§ **Description of the task**
A faithful transcript of all the lines below, with no pictures, is the goal here.

── Source material ──

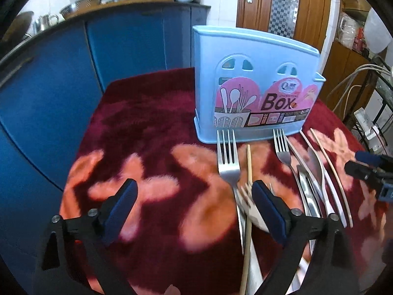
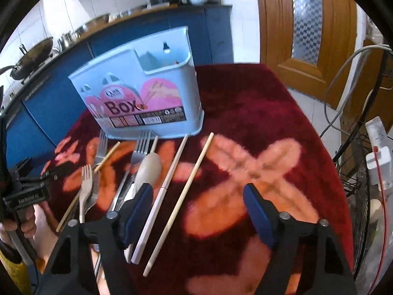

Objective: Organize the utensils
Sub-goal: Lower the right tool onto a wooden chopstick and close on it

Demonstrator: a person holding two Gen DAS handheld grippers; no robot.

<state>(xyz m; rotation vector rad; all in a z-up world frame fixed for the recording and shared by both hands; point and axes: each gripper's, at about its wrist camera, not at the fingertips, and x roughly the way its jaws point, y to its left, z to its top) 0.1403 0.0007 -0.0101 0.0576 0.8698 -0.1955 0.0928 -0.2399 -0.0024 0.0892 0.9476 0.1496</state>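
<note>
A light blue utensil box (image 1: 253,83) with a pink label stands upright at the back of the red and pink fuzzy cloth (image 1: 152,147); it also shows in the right wrist view (image 2: 147,93). Metal forks (image 1: 228,157), a wooden chopstick (image 1: 248,196), spoons (image 1: 316,169) and more chopsticks lie in front of it. My left gripper (image 1: 194,206) is open and empty, its right finger over the fork and chopstick. My right gripper (image 2: 196,209) is open and empty above two chopsticks (image 2: 189,179) and a beige spoon (image 2: 149,169).
Blue kitchen cabinets (image 1: 61,93) with pots and bowls on top stand behind the table. A wooden door (image 2: 307,24) is at the back right. Cables and a wire fan (image 2: 358,162) stand off the table's right edge. The other gripper (image 2: 27,191) shows at left.
</note>
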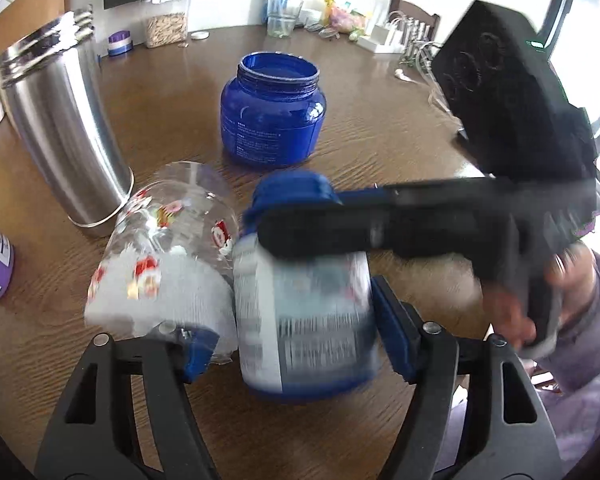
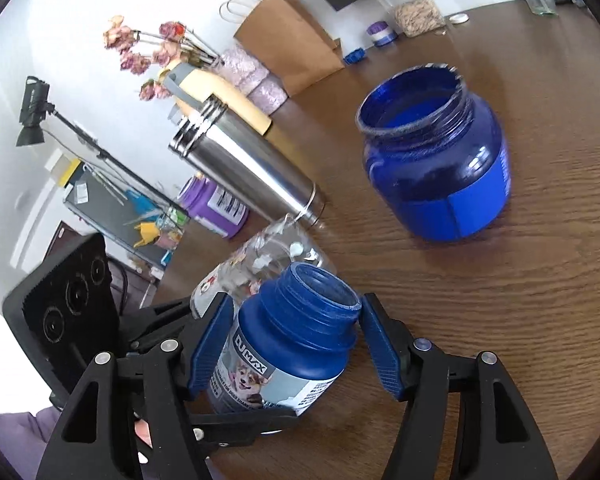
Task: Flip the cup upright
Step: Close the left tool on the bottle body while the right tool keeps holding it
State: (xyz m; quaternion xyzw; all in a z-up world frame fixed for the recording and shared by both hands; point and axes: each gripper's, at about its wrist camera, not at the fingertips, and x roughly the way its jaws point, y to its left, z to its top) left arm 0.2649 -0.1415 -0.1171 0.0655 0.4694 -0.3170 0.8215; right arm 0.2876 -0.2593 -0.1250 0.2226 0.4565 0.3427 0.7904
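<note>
Blue bottle (image 2: 288,344) tipped between both claws | right claw (image 2: 296,344) wide, not pinching | left claw (image 1: 300,336) wide, ready to stand it up

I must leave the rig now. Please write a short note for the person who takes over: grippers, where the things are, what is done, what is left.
Left gripper: fingers on both sides of the small blue bottle, low on its body. I cannot tell if it is clamped.
Right gripper: fingers on both sides of the same bottle near its shoulder. The grip is also unclear, and the picture is blurred.
Bottle: on the table, mouth up, about upright.
Printed glass cup: on its side, just left of the bottle, beside the steel tumbler.
Left to do: probably let go of the bottle, then stand the glass cup upright.
</note>
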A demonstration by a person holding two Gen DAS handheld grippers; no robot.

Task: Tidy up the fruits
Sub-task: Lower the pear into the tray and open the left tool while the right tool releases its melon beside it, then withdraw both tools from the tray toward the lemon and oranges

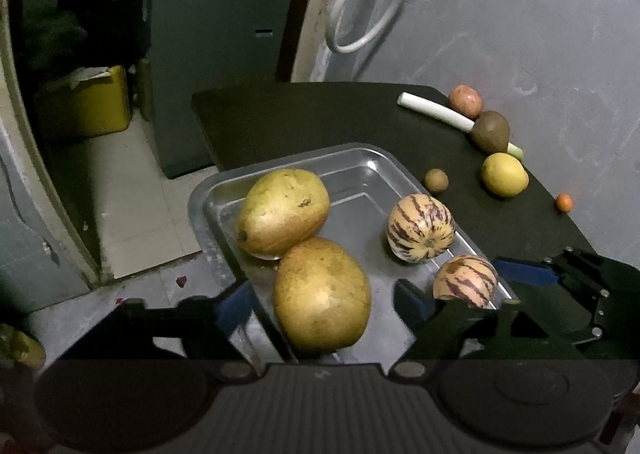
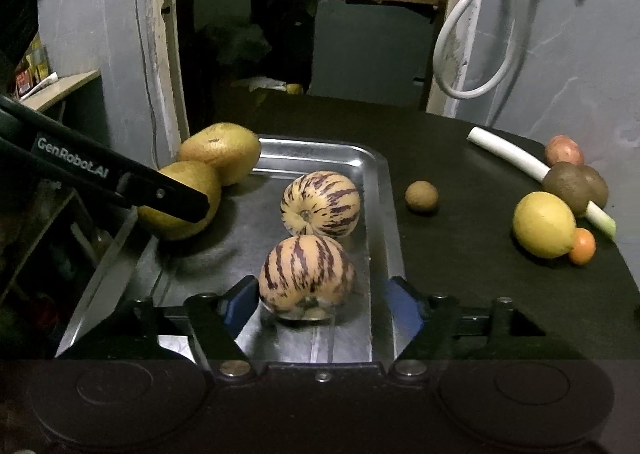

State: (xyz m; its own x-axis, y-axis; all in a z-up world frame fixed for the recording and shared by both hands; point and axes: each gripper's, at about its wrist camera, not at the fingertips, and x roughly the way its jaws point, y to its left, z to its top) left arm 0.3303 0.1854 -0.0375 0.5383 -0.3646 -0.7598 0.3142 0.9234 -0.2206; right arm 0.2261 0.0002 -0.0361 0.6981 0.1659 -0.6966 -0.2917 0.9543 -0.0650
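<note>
A metal tray (image 1: pixel 360 170) (image 2: pixel 380 190) on a black table holds two yellow-brown mangoes (image 1: pixel 284 212) (image 1: pixel 322 294) and two striped melons (image 1: pixel 420 226) (image 1: pixel 466 280). My left gripper (image 1: pixel 324 310) is open, its fingers either side of the near mango (image 2: pixel 180 200), not clamping it. My right gripper (image 2: pixel 320 306) is open around the near striped melon (image 2: pixel 306 274), which rests on the tray. The far striped melon (image 2: pixel 320 204) and the far mango (image 2: pixel 220 152) lie apart from both grippers.
On the table right of the tray lie a small brown fruit (image 2: pixel 421 196), a lemon (image 2: pixel 544 224), a small orange (image 2: pixel 582 246), two kiwis (image 2: pixel 576 186), a reddish fruit (image 2: pixel 564 150) and a white leek stalk (image 2: pixel 508 152). The left gripper's arm (image 2: pixel 100 170) crosses the tray's left side.
</note>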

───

§ **The answer**
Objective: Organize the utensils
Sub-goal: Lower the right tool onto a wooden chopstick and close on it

Demonstrator: a person holding two Gen DAS handheld grippers; no robot.

<state>(xyz m; rotation vector rad; all in a z-up world frame fixed for the recording and shared by both hands; point and axes: each gripper's, at about its wrist camera, not at the fingertips, and x roughly the way its jaws point, y to its left, z to its top) 0.1403 0.0007 -0.0101 0.0576 0.8698 -0.1955 0.0928 -0.2399 -0.0024 0.0892 0.9476 0.1496</state>
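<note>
A light blue utensil box (image 1: 253,83) with a pink label stands upright at the back of the red and pink fuzzy cloth (image 1: 152,147); it also shows in the right wrist view (image 2: 147,93). Metal forks (image 1: 228,157), a wooden chopstick (image 1: 248,196), spoons (image 1: 316,169) and more chopsticks lie in front of it. My left gripper (image 1: 194,206) is open and empty, its right finger over the fork and chopstick. My right gripper (image 2: 196,209) is open and empty above two chopsticks (image 2: 189,179) and a beige spoon (image 2: 149,169).
Blue kitchen cabinets (image 1: 61,93) with pots and bowls on top stand behind the table. A wooden door (image 2: 307,24) is at the back right. Cables and a wire fan (image 2: 358,162) stand off the table's right edge. The other gripper (image 2: 27,191) shows at left.
</note>
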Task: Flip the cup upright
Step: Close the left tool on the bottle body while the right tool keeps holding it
State: (xyz m; quaternion xyzw; all in a z-up world frame fixed for the recording and shared by both hands; point and axes: each gripper's, at about its wrist camera, not at the fingertips, and x roughly the way its jaws point, y to its left, z to its top) left arm 0.2649 -0.1415 -0.1171 0.0655 0.4694 -0.3170 0.8215; right arm 0.2876 -0.2593 -0.1250 0.2226 0.4565 0.3427 0.7904
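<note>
Blue bottle (image 2: 288,344) tipped between both claws | right claw (image 2: 296,344) wide, not pinching | left claw (image 1: 300,336) wide, ready to stand it up

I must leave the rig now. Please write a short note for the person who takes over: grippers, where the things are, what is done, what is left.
Left gripper: fingers on both sides of the small blue bottle, low on its body. I cannot tell if it is clamped.
Right gripper: fingers on both sides of the same bottle near its shoulder. The grip is also unclear, and the picture is blurred.
Bottle: on the table, mouth up, about upright.
Printed glass cup: on its side, just left of the bottle, beside the steel tumbler.
Left to do: probably let go of the bottle, then stand the glass cup upright.
</note>
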A demonstration by a person holding two Gen DAS handheld grippers; no robot.

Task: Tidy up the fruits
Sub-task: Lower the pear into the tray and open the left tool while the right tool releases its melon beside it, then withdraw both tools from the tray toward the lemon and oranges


State: (xyz m; its own x-axis, y-axis; all in a z-up world frame fixed for the recording and shared by both hands; point and axes: each gripper's, at about its wrist camera, not at the fingertips, and x roughly the way its jaws point, y to its left, z to its top) left arm 0.3303 0.1854 -0.0375 0.5383 -0.3646 -0.7598 0.3142 0.9234 -0.2206; right arm 0.2261 0.0002 -0.0361 0.6981 0.1659 -0.6966 -0.2917 0.9543 -0.0650
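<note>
A metal tray (image 1: pixel 360 170) (image 2: pixel 380 190) on a black table holds two yellow-brown mangoes (image 1: pixel 284 212) (image 1: pixel 322 294) and two striped melons (image 1: pixel 420 226) (image 1: pixel 466 280). My left gripper (image 1: pixel 324 310) is open, its fingers either side of the near mango (image 2: pixel 180 200), not clamping it. My right gripper (image 2: pixel 320 306) is open around the near striped melon (image 2: pixel 306 274), which rests on the tray. The far striped melon (image 2: pixel 320 204) and the far mango (image 2: pixel 220 152) lie apart from both grippers.
On the table right of the tray lie a small brown fruit (image 2: pixel 421 196), a lemon (image 2: pixel 544 224), a small orange (image 2: pixel 582 246), two kiwis (image 2: pixel 576 186), a reddish fruit (image 2: pixel 564 150) and a white leek stalk (image 2: pixel 508 152). The left gripper's arm (image 2: pixel 100 170) crosses the tray's left side.
</note>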

The exercise contains nothing more.